Sql-server – Datawarehouse – Dimension, Fact, or Degenerative dimension

data-warehousedimensionolapsql-server-2008

I am building a warehouse for a billing system that bills a number of services/utilities on the same invoice, as such I am having real trouble conforming to a recognised design method for the warehouse. I think I still very much have an OLTP hat on.

As an example a single invoice could be produced containing charges for electricity, gas and mobile phones.

All three components of the bill, themselves have two components, fixed charges, and usage based charges. Even simplified to just a mobile phone it still means to store the level of detail required for the business I need 2 fact tables:

FactMobileFixedCharge
FactMobileCalls

Each of these go onto a single invoice, in addition to this there are transactions at an invoice level too, so I now need a further fact table:

FactInvoiceTransaction

The basic schema for this simple example is as follows:

enter image description here

All the reading I have done approaches the InvoiceLineItem example to resolve the issue of an invoice appearing like a fact and a dimension, where the facts of the invoice are essentially propogated to the child table, causing some redundancy but conforming to standard practises.

In the production billing system itself there are 15 tables that contain items that appear on an invoice, a summary table that contains invoice level charges and a summary of the charges in the other 15 tables by category, and the invoice table itself.

I don't feel that my scenario matches this though, because the invoice has a number of different things that also need to be reported on (Invoicing address, marketing material on invoice, payment method, invoice format, email, online or paper billing, balance brought forward, payments since the last invoice etc). While this is acceptable redundancy if I had one or two tables it seems like a lot for 15 fact tables.

In addition to being a lot of redundancy when there are multiple tables, I would also still need to link FactMobileCall and FactMobileCharge to get records for the same invoice, and I don't beleive a degenerate dimension is a good way to link the two.

Basically this all points towards Invoice being a dimension, especially as there are no measurements on an invoice level, however it still feels like it should be a fact as there will only ever be new records on each import.

Which leads to my questions:

  1. Am I correct in thinking that an Invoice in this scenario should be considered a fact?
  2. If so is it acceptable to have further facts referencing this fact, or is there a better way to approach this?
  3. I can't believe I am the only person who has encountered a situation where the InvoiceLineItem examples don't really seem to fit. Is there a recognised way of dealing with this?

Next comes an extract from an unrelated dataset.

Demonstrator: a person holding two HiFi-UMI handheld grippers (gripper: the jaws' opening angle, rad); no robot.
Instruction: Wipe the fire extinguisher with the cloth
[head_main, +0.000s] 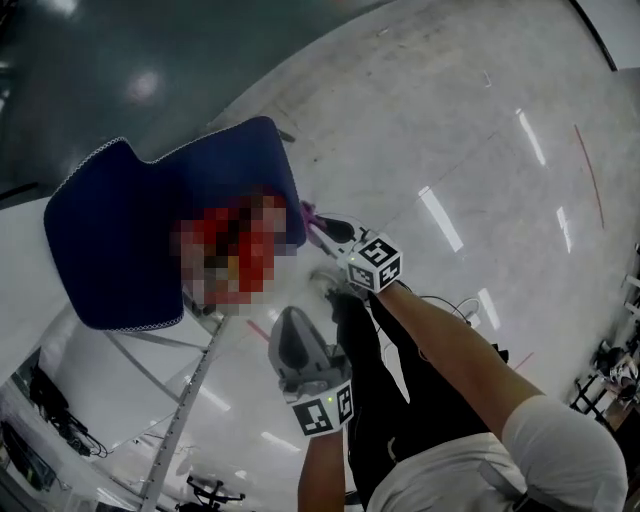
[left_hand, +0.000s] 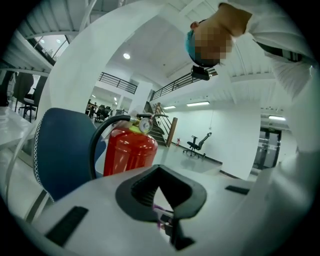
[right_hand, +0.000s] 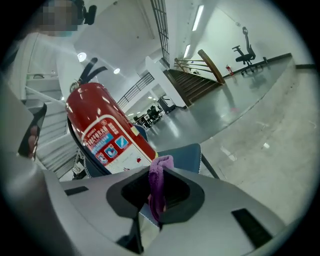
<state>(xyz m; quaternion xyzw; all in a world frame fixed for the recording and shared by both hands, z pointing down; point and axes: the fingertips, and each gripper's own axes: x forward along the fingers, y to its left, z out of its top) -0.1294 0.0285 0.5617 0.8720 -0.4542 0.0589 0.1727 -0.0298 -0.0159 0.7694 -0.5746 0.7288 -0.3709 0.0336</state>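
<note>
The red fire extinguisher (left_hand: 127, 150) stands on a blue padded chair (head_main: 110, 240); in the head view a mosaic patch covers most of it. In the right gripper view the fire extinguisher (right_hand: 107, 132) shows its label, leaning close ahead at the left. My right gripper (right_hand: 157, 195) is shut on a purple cloth (right_hand: 159, 182), which hangs folded between the jaws. From the head view, the right gripper (head_main: 322, 232) holds the cloth (head_main: 310, 215) just right of the chair's edge. My left gripper (head_main: 290, 338) sits lower, jaws together, nothing in them, a short way from the extinguisher.
A polished grey floor (head_main: 480, 150) spreads all round the chair. The chair's metal legs (head_main: 185, 400) run down to the lower left. Stairs (right_hand: 195, 80) and an office chair (left_hand: 196, 146) stand far off. The person's dark trousers (head_main: 400, 400) are below the grippers.
</note>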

For further information, my warehouse schema currently looks likes this (where I have conceded to Invoice being a fact like dimension):

enter image description here

Best Answer

This is how I would approach it myself. Remember to think of your Facts as "actions" or "verbs" and your dimensions as the the descriptors of your facts.

So your invoice and invoice line items are both facts. One approach to dealing with this is what you mentioned, making the fact table to the granularity of the invoice level line item. This will lead to redundancy of certain things like you mentioned. This if fine for things as an billing address dimension and certain invoice level facts such as a tax could even be broken down to the line level item and it could then aggregate back up to the invoice level amount.

This approach can break down if you have invoice level facts that don't break down nicely. For example, are customers allowed to have more than one payment method? Could there be more than one type of marketing material attached to the invoice? Does the marketing material correlate to specific line items?

Asking these questions can definitely lead you to creating multiple facts such as FactInvoiceLineItem, FactInvoice, FactPayments, etc. that you end up tying together with something like invoice number. Doing this will give you more flexibility to analyze specific facts better.

If doing this approach and you are building cubes off the fact tables, I would recommend using views to load your cubes. This way you could have a high level view for the invoice that joined your various fact tables and had measures on there such as number of line items, number of payments, etc.

All that to say, I believe going that route is much better than splitting out your fact tables that have the same granularity.

Feel free to respond with more details if you need more help hashing it out.